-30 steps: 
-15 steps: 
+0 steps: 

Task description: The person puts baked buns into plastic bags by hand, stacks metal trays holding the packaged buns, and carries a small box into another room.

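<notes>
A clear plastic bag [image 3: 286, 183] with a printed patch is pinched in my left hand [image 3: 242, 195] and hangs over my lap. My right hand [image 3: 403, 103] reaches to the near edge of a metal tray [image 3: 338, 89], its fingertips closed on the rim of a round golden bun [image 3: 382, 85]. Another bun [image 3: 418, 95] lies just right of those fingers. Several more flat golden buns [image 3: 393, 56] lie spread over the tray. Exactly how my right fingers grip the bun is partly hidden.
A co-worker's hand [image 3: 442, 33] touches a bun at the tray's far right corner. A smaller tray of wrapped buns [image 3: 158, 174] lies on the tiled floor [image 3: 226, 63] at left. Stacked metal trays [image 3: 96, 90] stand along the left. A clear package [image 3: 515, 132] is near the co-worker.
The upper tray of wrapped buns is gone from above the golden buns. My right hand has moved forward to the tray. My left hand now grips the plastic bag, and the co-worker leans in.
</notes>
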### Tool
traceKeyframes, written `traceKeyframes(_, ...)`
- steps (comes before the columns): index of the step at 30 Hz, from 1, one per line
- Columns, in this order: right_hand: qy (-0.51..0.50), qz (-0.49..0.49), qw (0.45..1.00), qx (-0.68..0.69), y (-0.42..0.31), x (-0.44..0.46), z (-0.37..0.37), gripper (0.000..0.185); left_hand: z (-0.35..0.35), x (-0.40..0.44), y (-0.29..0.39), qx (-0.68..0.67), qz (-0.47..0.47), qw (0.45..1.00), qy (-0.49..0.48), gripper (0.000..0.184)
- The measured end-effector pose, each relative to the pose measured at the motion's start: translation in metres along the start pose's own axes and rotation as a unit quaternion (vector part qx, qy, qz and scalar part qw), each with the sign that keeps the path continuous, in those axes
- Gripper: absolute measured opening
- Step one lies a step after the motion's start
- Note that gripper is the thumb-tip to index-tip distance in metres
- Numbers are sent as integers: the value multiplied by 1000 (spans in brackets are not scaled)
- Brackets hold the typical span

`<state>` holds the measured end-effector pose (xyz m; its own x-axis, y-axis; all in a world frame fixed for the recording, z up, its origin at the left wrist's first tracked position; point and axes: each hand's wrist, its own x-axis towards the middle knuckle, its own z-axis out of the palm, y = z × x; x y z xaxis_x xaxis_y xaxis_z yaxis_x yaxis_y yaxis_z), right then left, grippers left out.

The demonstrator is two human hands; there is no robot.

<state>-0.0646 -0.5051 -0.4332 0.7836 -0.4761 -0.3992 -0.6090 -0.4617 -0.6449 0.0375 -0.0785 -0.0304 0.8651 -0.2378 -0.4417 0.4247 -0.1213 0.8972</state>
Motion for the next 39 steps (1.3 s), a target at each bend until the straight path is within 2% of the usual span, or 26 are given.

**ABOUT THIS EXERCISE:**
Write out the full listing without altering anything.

**REPLY:**
-30 steps: 
-15 steps: 
+0 steps: 

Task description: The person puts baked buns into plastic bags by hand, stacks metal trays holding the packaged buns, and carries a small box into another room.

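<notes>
A clear plastic bag [image 3: 286, 183] with a printed patch is pinched in my left hand [image 3: 242, 195] and hangs over my lap. My right hand [image 3: 403, 103] reaches to the near edge of a metal tray [image 3: 338, 89], its fingertips closed on the rim of a round golden bun [image 3: 382, 85]. Another bun [image 3: 418, 95] lies just right of those fingers. Several more flat golden buns [image 3: 393, 56] lie spread over the tray. Exactly how my right fingers grip the bun is partly hidden.
A co-worker's hand [image 3: 442, 33] touches a bun at the tray's far right corner. A smaller tray of wrapped buns [image 3: 158, 174] lies on the tiled floor [image 3: 226, 63] at left. Stacked metal trays [image 3: 96, 90] stand along the left. A clear package [image 3: 515, 132] is near the co-worker.
The upper tray of wrapped buns is gone from above the golden buns. My right hand has moved forward to the tray. My left hand now grips the plastic bag, and the co-worker leans in.
</notes>
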### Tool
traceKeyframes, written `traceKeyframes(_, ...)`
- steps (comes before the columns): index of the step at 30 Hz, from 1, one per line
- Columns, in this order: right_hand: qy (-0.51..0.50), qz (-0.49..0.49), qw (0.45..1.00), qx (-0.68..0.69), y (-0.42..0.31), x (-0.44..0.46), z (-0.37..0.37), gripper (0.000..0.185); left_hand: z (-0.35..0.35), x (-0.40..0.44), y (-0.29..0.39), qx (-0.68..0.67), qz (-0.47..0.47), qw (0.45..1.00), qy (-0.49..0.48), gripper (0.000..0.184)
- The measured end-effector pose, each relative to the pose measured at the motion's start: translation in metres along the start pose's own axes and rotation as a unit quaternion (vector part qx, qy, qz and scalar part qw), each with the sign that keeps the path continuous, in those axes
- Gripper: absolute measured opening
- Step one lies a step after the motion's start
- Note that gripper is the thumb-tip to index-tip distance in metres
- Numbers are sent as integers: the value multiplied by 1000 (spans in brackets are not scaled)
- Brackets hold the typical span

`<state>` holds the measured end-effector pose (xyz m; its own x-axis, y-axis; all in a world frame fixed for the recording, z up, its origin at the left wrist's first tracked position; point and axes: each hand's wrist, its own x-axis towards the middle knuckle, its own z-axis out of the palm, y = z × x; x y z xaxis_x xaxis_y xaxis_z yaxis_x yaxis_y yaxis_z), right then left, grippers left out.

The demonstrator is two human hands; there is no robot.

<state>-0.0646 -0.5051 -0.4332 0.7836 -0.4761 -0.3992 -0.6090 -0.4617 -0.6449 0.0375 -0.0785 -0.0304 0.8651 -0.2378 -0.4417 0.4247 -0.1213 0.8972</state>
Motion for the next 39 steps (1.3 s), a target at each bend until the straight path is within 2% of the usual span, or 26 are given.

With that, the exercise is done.